Curriculum Materials: Amazing Animals in Art



Untitled Photograph by Jane Tuckerman


Image 7

Jane Tuckerman
American, born 1947
Untitled

Theme

Essays:
Background
About this Object
Style
Technique
About the Artist

Questions:
Suggested Questions: K-3
Suggested Questions: 4-6


Suggested Questions: Grades 4-6 - Teachers Key

  1. What do you see in this photograph?

  2. How is a photograph different from a painting?

  3. How many seagulls are in the photograph? Have you ever seen seagulls flying? Were they in the same positions as those in the photograph? Which seagull stands out the most? What makes it stand out? (Its size, its prominent position in the photograph, its mysterious presence since we cannot tell if it is a shadow or a bird; its strange movement.)

  4. Which bird is closest to us? Which is farthest away? How can you tell?

  5. What is the season? What kind of day is it?

  6. Is it noisy or quiet in the photograph? If you could enter into the photograph, what sounds would you hear?

  7. The artist who made this photograph wanted to convey a sense of mystery. What is mysterious about this photograph? (Consider: BIRD'S-EYE VIEW, sense of vast space, contrasts of light and dark, shadowlike forms.)

  8. Where do you see shadows in this photograph? What do you need to make a shadow? (Light, an object to block the light, a surface for the shadow to fall on.) Examine the photograph again. Do all the "shadows" have these three elements? Explain.

  9. Why do you think the artist decided not to give this photograph a title (or to name it Untitled)? What title would you give this photograph?

  10. Where do you think the artist was standing when she took this photograph? Encourage children to use their imaginations. (Possible suggestions: on a rooftop of a building, on a sea cliff, in a balloon or an airplane.)
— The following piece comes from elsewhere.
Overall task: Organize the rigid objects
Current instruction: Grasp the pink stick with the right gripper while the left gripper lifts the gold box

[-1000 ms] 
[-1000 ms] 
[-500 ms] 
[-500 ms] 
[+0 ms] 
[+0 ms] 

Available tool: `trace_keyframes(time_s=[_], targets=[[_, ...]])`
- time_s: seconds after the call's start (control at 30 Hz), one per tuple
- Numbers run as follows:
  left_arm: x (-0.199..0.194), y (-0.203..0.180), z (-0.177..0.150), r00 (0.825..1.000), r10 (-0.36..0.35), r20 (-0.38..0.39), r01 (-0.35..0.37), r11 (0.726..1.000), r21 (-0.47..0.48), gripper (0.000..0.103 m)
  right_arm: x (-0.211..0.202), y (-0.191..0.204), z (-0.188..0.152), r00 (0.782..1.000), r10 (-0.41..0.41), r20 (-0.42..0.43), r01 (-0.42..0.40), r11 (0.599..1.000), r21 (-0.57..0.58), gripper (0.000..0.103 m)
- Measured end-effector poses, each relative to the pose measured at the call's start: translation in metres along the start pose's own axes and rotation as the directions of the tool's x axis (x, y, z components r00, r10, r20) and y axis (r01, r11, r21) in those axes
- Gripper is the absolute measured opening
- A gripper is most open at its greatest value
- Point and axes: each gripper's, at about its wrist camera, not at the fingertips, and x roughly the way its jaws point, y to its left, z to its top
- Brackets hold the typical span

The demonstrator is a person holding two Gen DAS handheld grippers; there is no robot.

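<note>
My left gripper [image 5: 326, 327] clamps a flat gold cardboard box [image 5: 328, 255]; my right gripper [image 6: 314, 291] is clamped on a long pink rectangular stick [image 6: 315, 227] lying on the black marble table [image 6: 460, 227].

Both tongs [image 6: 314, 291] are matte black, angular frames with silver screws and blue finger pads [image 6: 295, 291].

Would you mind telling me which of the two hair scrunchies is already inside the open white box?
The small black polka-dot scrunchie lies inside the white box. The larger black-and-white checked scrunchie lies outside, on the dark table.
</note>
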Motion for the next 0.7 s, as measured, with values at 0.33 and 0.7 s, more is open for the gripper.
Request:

  11. Aerial photography has provided a totally new experience in the images of LANDSCAPE. Have you traveled in an airplane and experienced a bird's-eye view looking at the ground from the air? What did you notice? Did you see two-dimensional patterns of color, shape, and line?

  12. This photograph shows us a scene from a bird's-eye view. Can you think of anything else that uses the vantage point of a bird's-eye view? (Maps, aerial camera shots often seen in movies, etc.)